Problem details: Every line of the material is to be duplicated precisely.
╭──
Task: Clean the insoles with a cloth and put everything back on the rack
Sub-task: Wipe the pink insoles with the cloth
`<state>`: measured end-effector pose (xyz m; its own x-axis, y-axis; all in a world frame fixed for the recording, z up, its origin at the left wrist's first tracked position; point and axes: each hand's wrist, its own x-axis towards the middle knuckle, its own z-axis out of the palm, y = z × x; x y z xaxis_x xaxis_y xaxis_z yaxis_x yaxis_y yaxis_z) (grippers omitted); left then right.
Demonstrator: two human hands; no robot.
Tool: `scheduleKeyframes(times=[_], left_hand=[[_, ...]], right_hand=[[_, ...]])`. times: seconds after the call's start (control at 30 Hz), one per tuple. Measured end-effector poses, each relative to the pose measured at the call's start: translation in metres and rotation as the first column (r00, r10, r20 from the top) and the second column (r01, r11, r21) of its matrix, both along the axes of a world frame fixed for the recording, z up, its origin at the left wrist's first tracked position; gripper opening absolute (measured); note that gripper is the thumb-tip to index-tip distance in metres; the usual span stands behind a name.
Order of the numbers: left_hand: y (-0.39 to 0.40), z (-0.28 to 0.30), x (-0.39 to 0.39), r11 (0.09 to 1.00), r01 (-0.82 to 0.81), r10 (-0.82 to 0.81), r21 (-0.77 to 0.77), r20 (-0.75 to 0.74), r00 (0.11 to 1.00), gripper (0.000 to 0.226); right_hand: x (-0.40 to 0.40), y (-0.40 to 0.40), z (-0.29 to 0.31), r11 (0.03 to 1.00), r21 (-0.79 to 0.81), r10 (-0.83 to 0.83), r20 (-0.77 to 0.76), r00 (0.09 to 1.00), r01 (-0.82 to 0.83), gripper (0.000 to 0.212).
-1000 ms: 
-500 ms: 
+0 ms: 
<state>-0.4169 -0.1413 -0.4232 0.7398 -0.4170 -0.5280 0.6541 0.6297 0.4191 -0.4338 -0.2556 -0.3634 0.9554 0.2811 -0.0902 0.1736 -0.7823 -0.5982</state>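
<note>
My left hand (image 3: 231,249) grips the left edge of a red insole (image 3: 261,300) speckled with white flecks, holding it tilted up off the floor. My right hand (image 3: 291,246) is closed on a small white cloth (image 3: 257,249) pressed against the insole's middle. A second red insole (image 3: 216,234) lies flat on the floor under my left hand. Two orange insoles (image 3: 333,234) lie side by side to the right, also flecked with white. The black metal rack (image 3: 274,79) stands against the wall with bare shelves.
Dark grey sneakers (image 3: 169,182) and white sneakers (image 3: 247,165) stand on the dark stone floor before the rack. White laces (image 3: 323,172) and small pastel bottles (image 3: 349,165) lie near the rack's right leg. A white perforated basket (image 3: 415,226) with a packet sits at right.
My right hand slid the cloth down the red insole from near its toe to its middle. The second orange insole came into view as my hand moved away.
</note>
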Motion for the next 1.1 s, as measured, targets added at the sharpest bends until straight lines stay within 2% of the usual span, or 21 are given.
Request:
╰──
Solution for this problem:
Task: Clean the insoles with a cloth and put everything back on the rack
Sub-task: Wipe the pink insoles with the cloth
`<state>`: measured end-effector pose (xyz m; its own x-axis, y-axis; all in a world frame fixed for the recording, z up, its origin at the left wrist's first tracked position; point and axes: each hand's wrist, its own x-axis towards the middle knuckle, its own z-axis out of the palm, y = z × x; x y z xaxis_x xaxis_y xaxis_z yaxis_x yaxis_y yaxis_z) (grippers omitted); left then right.
Demonstrator: two human hands; no robot.
Tool: `scheduleKeyframes(times=[_], left_hand=[[_, ...]], right_hand=[[_, ...]])`. times: seconds after the call's start (control at 30 Hz), one per tuple. Measured end-effector poses, each relative to the pose measured at the call's start: translation in metres and rotation as the first column (r00, r10, r20 from the top) and the second column (r01, r11, r21) of its matrix, both along the axes of a world frame fixed for the recording, z up, its origin at the left wrist's first tracked position; gripper opening absolute (measured); note that gripper is the thumb-tip to index-tip distance in metres; the usual span stands behind a name.
Order of the numbers: left_hand: y (-0.39 to 0.40), z (-0.28 to 0.30), x (-0.39 to 0.39), r11 (0.09 to 1.00), r01 (-0.82 to 0.81), r10 (-0.82 to 0.81), r21 (-0.77 to 0.77), r20 (-0.75 to 0.74), r00 (0.11 to 1.00), gripper (0.000 to 0.226); right_hand: x (-0.40 to 0.40), y (-0.40 to 0.40), z (-0.29 to 0.31), r11 (0.03 to 1.00), r21 (-0.79 to 0.81), r10 (-0.83 to 0.83), r20 (-0.77 to 0.76), r00 (0.09 to 1.00), r01 (-0.82 to 0.83), gripper (0.000 to 0.212).
-1000 ms: 
-500 ms: 
+0 ms: 
<state>-0.4169 -0.1413 -0.4232 0.7398 -0.4170 -0.5280 0.6541 0.6297 0.4191 -0.4338 -0.2556 -0.3634 0.9554 0.2811 -0.0902 0.1736 -0.7823 -0.5982</state>
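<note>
My left hand (image 3: 231,249) grips the left edge of a red insole (image 3: 261,300) speckled with white flecks, holding it tilted up off the floor. My right hand (image 3: 291,246) is closed on a small white cloth (image 3: 257,249) pressed against the insole's middle. A second red insole (image 3: 216,234) lies flat on the floor under my left hand. Two orange insoles (image 3: 333,234) lie side by side to the right, also flecked with white. The black metal rack (image 3: 274,79) stands against the wall with bare shelves.
Dark grey sneakers (image 3: 169,182) and white sneakers (image 3: 247,165) stand on the dark stone floor before the rack. White laces (image 3: 323,172) and small pastel bottles (image 3: 349,165) lie near the rack's right leg. A white perforated basket (image 3: 415,226) with a packet sits at right.
My right hand slid the cloth down the red insole from near its toe to its middle. The second orange insole came into view as my hand moved away.
</note>
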Motion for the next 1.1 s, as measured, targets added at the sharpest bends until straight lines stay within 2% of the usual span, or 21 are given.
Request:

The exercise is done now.